A few days have passed so far and I'm finally starting to really run out of tears. I'm sort of grateful for this because tears and gunk to really help to improve anything. I'm just left with a constant dull ache that is sometimes sharper than others as I cope with the loss.

I couldn't part with the last of my Lucy hairs on Friday for housekeeping but it really appears that most of the hair on the floor is mine. I am suspicious - there is no way I shed more than my dog, right? Where are all those hairs hiding! Answer - the bed, under the bed, under the desk, etc, but it's still kind of funny. I've done a little bit of rearranging and putting things away. It's not so much that her toys and things are a tangible reminder I can't handle (because the voids they leave behind in space are equally as loud and painful), I just...I don't know. They're hers and she's not here for them anymore.

The single hardest thing for me to face right now is coming home.

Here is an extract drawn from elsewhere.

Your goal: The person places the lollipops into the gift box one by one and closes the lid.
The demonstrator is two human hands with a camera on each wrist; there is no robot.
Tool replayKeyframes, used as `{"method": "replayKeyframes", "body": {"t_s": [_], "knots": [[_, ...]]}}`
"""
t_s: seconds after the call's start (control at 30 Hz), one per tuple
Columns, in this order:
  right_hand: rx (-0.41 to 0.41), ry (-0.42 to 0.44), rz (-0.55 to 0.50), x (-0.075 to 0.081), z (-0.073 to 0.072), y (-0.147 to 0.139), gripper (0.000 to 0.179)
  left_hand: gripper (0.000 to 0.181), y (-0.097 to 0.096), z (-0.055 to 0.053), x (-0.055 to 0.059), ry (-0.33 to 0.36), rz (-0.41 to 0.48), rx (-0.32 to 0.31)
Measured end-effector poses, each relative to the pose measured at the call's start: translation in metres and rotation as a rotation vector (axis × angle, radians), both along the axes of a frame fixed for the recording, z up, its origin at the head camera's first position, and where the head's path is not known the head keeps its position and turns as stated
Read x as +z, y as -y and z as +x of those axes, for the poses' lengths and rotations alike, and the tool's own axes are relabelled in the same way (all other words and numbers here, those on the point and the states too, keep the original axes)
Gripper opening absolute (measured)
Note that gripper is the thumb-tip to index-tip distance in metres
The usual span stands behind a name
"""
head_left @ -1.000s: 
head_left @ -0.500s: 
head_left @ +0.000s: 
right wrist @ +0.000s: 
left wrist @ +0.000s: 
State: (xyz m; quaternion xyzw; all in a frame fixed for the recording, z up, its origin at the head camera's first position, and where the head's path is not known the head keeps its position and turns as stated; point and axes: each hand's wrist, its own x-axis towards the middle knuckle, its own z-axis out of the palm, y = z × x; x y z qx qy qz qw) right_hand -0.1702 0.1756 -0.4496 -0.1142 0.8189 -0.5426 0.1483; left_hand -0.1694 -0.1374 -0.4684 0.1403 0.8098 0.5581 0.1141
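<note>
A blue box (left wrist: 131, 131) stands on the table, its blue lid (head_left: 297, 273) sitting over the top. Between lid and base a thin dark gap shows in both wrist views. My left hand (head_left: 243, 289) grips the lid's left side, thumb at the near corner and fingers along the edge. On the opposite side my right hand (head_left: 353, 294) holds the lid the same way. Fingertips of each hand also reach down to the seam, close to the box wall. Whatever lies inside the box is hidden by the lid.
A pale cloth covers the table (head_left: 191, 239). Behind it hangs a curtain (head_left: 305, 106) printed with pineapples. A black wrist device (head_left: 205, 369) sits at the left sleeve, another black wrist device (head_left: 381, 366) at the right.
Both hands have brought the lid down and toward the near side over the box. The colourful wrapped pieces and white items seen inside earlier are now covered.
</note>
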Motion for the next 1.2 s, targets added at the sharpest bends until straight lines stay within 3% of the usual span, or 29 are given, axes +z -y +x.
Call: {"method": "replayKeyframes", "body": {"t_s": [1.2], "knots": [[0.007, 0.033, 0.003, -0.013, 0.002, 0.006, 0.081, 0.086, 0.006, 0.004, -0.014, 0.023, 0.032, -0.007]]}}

Having to come back to an empty apartment is like having a 100lb rock dropped on me, and it starts long before I actually get home. The dread, agony, and despair of coming home to something so empty and soul-less is wrenching. It's followed pretty closely by several other things like waking up in the morning, the 5 o'clock dinner routine, going to bed, being pawed at while studying, doing laundry, potty breaks, heck even opening the bedroom door was a thing for Lucy (I suspect she really found my room boring and annoying to be stuck in because she'd go lay just outside it if I left it open while studying - a dog can only have but so many comfy spots in one room, right?). I guess it's all just really hard - but having to come home is the worst.

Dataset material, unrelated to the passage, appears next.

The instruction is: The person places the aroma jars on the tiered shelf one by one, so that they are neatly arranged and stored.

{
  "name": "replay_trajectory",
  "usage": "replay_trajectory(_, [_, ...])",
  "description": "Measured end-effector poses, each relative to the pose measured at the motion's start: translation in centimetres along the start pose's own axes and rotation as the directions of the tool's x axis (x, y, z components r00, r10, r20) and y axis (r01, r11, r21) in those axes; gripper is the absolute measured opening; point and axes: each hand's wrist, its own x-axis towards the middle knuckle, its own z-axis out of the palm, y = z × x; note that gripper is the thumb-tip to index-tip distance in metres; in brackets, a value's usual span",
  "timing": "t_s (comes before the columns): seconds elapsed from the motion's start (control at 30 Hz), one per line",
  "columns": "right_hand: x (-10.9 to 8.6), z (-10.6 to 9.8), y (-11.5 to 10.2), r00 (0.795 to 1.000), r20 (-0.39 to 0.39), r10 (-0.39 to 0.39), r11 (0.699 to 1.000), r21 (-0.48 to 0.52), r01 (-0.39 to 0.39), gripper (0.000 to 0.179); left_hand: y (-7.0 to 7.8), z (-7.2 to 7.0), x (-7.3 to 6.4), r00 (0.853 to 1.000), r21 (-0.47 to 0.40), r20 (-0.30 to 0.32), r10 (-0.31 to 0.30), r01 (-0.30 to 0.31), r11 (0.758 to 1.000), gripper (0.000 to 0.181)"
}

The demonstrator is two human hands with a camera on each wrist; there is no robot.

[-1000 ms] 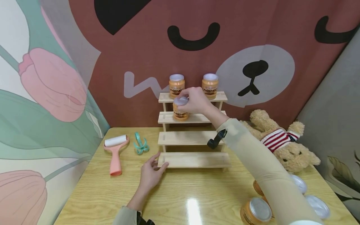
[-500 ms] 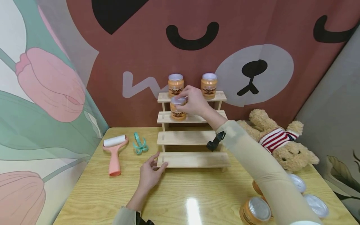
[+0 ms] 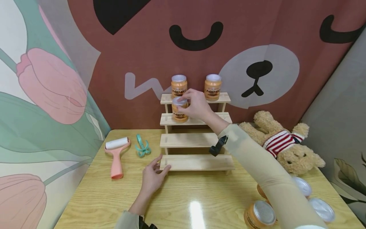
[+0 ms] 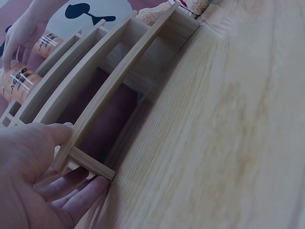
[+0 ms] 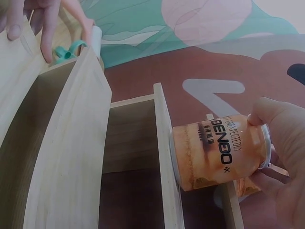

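Bear-printed cloth (image 3: 128,60) backs the rack (image 3: 197,162), which the left hand (image 3: 153,178) grips at seven o'clock while the right hand (image 3: 195,103) pinches a jar (image 3: 179,115) at eleven, apparently aligning it, with gentle release seemingly called for.

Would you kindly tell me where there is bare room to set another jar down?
Free: the two lower shelves, save where the left hand grips the bottom one's left end; and the front of the table between that hand and the jars at right. Crowded: the table's right side, with jars and teddy bear.
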Motion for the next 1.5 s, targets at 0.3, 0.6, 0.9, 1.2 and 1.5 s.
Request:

I spent the weekend diving. It was both a way to get out of the house, do something I normally enjoy, and get some self time while being in the proximity of friends. No one really knows what to do with someone so heart broken (myself included, fair enough). I logged 5 dives this weekend and did a lot of crying under water. It's an oddly comforting sensation. You're practically weightless as you drift along and you don't have to do anything other than breathe. Hard to explain. Either way, Friday afternoon dive - 90% tears, Saturday morning dive - 90% tears, Saturday late morning dive - 70% tears, Saturday afternoon dive - 40% tears, this morning - no tears. It's a bit of a relief, even though it doesn't mean any of the sadness and pain is lessened. Plenty of cake between yesterday evening and today as well. My friends are too sweet. :)

1 comment:

  1. My heart goes out to you. I lost a dog a few years ago and I remember not wanting to go home after I got off work (I live alone) - walking into an empty, lifeless home was horrible. After a few weeks, I couldn't stand it anymore and adopted a dog from a local shelter - she had a totally different personality than the dog I lost, which took some adjustment - but she helped me to move on and I began to look forward to going home again. It is a difficult transition. Please know that many of us understand and as time goes on, it does get easier - pretty soon the fond and funny memories will triumph over the sad ones.